PROBLEM STATEMENT:
Please return all lines from the records below that include the string "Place".

DATASET EXTRACT:
--- START ---

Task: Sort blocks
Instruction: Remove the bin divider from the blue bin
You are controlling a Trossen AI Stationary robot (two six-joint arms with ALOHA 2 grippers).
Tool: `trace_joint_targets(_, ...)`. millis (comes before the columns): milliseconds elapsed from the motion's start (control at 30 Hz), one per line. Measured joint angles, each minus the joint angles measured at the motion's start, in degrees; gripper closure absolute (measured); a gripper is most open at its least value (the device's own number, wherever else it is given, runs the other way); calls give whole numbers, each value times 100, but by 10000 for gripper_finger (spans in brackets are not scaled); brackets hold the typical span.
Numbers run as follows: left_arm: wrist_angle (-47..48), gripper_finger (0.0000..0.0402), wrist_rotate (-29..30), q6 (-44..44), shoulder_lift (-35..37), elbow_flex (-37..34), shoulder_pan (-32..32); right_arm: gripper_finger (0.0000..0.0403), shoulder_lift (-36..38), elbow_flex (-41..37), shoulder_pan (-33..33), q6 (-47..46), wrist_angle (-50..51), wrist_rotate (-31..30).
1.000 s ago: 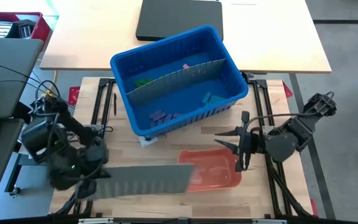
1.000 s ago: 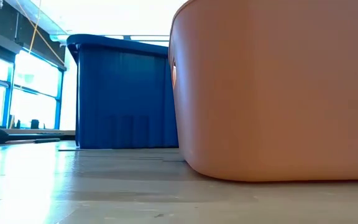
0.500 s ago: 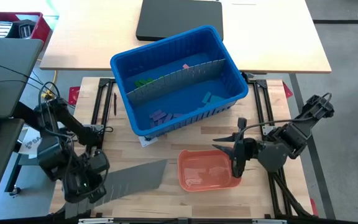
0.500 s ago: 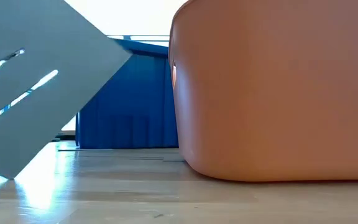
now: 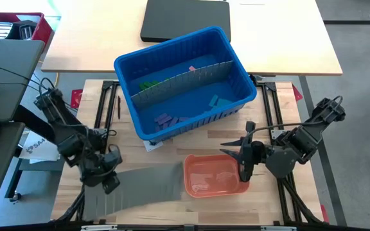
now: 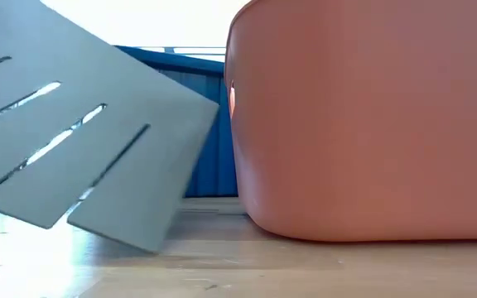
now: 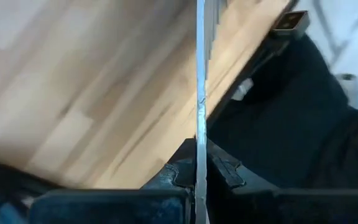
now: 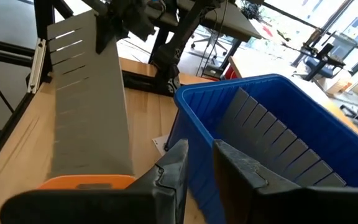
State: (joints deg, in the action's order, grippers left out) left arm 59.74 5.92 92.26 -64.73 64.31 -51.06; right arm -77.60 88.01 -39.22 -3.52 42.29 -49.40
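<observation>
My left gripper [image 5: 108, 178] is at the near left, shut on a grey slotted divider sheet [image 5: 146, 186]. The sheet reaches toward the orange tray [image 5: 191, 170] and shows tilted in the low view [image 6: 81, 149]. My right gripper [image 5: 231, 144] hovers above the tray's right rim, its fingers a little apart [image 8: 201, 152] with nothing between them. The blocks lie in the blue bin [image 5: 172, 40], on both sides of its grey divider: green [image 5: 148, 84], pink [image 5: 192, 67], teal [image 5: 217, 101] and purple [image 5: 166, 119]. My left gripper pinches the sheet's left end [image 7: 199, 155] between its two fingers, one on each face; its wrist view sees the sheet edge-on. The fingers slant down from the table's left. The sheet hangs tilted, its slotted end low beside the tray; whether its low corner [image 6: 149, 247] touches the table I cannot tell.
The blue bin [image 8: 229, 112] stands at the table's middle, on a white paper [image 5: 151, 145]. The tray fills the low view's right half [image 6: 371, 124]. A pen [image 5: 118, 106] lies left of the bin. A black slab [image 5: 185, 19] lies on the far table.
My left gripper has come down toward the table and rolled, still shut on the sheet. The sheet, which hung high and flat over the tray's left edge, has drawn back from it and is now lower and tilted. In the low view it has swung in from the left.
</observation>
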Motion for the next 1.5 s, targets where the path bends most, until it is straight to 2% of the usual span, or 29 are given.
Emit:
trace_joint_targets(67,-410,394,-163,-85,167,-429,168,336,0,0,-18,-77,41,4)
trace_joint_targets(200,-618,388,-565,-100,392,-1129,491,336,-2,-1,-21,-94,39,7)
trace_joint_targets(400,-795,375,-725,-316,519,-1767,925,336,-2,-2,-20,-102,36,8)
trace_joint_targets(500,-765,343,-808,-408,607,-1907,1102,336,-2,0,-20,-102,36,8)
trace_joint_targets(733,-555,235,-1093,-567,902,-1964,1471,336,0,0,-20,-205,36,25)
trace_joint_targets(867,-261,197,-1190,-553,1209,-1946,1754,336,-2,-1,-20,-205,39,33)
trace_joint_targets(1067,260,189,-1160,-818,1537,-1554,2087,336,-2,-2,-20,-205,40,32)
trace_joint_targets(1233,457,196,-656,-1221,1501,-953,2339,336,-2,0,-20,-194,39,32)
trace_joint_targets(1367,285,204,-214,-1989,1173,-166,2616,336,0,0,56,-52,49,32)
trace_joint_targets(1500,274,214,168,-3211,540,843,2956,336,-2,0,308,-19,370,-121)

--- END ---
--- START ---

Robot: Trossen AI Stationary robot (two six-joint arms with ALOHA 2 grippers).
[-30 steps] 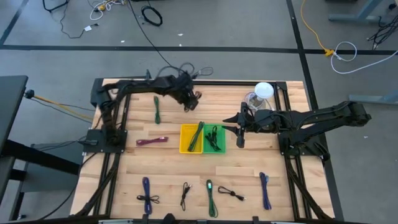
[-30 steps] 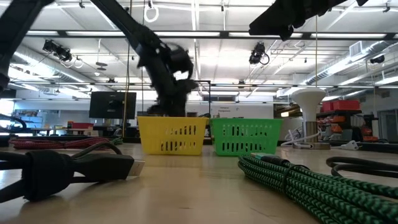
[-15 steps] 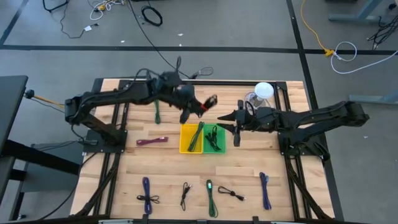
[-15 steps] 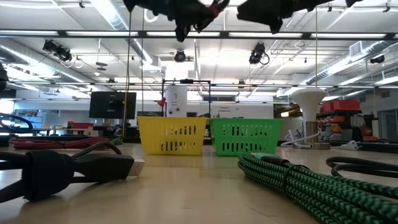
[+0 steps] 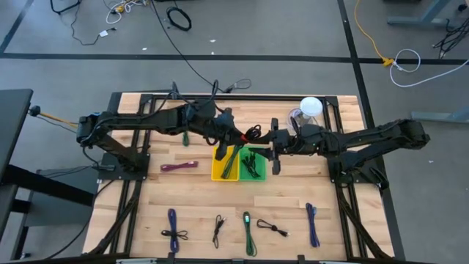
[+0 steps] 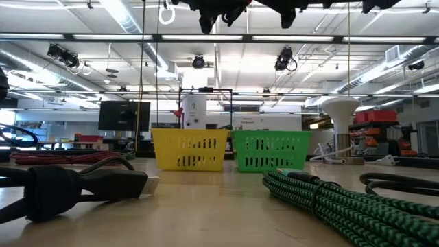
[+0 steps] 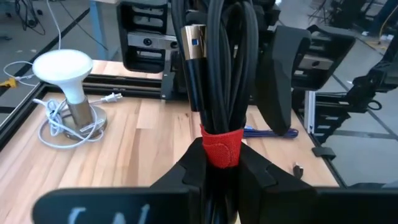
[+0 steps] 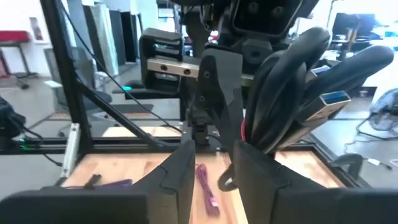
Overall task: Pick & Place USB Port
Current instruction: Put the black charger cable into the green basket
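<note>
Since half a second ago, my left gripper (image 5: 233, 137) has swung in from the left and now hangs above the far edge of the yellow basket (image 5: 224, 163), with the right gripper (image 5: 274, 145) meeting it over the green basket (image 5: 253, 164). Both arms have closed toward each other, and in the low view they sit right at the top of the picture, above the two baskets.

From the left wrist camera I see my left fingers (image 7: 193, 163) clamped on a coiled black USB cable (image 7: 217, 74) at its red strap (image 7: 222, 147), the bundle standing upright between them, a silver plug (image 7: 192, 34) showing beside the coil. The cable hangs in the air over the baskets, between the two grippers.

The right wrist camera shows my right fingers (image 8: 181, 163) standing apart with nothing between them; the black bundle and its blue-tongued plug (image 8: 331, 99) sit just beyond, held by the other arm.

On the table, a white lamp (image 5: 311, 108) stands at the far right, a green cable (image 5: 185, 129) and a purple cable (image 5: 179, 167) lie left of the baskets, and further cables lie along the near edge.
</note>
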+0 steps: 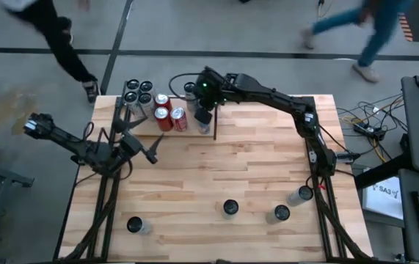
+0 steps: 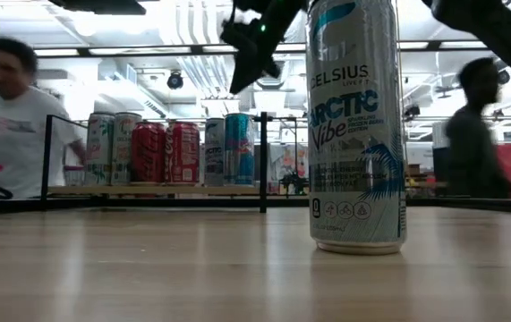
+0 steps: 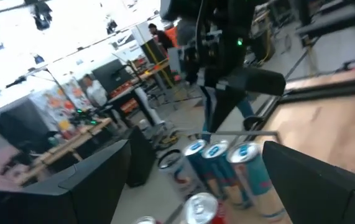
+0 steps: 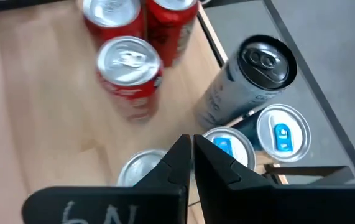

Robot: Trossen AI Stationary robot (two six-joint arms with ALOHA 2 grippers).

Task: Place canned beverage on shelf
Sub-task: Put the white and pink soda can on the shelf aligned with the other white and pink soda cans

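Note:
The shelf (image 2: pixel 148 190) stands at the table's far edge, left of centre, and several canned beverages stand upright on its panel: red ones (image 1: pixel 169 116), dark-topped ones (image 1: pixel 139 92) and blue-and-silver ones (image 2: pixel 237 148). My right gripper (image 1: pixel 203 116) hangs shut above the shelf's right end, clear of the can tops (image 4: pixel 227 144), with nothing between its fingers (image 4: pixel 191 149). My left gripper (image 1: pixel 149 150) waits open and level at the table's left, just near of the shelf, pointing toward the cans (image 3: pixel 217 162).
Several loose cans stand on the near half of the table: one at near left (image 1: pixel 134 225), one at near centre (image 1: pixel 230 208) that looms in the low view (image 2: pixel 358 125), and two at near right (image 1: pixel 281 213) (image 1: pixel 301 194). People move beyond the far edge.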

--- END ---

COMPLETED EXERCISE:
Overall task: Pick & Place USB Port
Task: Place canned beverage on shelf

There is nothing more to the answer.